* _Dataset section_:

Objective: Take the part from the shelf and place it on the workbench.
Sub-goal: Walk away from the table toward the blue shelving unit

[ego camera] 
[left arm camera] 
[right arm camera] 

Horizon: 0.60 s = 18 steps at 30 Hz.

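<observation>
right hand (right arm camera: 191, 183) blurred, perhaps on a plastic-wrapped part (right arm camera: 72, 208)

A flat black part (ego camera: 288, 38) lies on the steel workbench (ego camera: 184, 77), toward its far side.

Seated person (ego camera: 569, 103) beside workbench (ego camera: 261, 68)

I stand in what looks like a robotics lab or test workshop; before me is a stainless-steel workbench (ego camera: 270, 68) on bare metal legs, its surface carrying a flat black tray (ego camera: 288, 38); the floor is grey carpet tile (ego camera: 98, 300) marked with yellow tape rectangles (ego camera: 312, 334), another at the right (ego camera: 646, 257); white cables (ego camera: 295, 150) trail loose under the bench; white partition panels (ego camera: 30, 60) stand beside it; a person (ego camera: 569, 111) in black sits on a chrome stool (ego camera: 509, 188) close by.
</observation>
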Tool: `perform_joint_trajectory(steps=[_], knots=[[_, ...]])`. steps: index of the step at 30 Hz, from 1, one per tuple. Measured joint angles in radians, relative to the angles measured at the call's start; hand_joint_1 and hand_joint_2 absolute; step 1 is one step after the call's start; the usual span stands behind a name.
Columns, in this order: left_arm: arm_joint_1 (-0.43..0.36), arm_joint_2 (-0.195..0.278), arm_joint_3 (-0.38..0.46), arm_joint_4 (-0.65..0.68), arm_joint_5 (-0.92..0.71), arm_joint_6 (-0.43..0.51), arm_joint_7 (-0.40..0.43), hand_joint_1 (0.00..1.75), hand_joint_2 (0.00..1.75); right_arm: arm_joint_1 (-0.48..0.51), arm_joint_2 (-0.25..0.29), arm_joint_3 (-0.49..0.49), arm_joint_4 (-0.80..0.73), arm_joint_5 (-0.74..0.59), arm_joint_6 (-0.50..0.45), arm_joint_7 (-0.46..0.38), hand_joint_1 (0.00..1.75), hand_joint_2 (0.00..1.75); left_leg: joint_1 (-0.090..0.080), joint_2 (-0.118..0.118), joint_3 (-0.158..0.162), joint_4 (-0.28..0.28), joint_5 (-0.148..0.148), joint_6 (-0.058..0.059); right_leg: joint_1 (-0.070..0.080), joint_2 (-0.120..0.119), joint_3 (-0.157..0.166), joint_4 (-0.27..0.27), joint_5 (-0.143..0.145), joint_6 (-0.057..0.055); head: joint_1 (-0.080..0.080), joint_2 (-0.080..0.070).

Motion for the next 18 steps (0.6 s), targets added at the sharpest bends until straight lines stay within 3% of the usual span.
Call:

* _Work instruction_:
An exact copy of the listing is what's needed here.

* _Solution for this task_:
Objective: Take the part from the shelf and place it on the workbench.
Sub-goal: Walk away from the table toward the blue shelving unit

[ego camera] 
[left arm camera] 
[right arm camera] 

Horizon: 0.60 s = 18 steps at 30 Hz.

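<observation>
right hand (right arm camera: 191, 183) blurred, perhaps on a plastic-wrapped part (right arm camera: 72, 208)

A flat black part (ego camera: 288, 38) lies on the steel workbench (ego camera: 184, 77), toward its far side.

Seated person (ego camera: 569, 103) beside workbench (ego camera: 261, 68)

I stand in what looks like a robotics lab or test workshop; before me is a stainless-steel workbench (ego camera: 270, 68) on bare metal legs, its surface carrying a flat black tray (ego camera: 288, 38); the floor is grey carpet tile (ego camera: 98, 300) marked with yellow tape rectangles (ego camera: 312, 334), another at the right (ego camera: 646, 257); white cables (ego camera: 295, 150) trail loose under the bench; white partition panels (ego camera: 30, 60) stand beside it; a person (ego camera: 569, 111) in black sits on a chrome stool (ego camera: 509, 188) close by.
</observation>
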Tool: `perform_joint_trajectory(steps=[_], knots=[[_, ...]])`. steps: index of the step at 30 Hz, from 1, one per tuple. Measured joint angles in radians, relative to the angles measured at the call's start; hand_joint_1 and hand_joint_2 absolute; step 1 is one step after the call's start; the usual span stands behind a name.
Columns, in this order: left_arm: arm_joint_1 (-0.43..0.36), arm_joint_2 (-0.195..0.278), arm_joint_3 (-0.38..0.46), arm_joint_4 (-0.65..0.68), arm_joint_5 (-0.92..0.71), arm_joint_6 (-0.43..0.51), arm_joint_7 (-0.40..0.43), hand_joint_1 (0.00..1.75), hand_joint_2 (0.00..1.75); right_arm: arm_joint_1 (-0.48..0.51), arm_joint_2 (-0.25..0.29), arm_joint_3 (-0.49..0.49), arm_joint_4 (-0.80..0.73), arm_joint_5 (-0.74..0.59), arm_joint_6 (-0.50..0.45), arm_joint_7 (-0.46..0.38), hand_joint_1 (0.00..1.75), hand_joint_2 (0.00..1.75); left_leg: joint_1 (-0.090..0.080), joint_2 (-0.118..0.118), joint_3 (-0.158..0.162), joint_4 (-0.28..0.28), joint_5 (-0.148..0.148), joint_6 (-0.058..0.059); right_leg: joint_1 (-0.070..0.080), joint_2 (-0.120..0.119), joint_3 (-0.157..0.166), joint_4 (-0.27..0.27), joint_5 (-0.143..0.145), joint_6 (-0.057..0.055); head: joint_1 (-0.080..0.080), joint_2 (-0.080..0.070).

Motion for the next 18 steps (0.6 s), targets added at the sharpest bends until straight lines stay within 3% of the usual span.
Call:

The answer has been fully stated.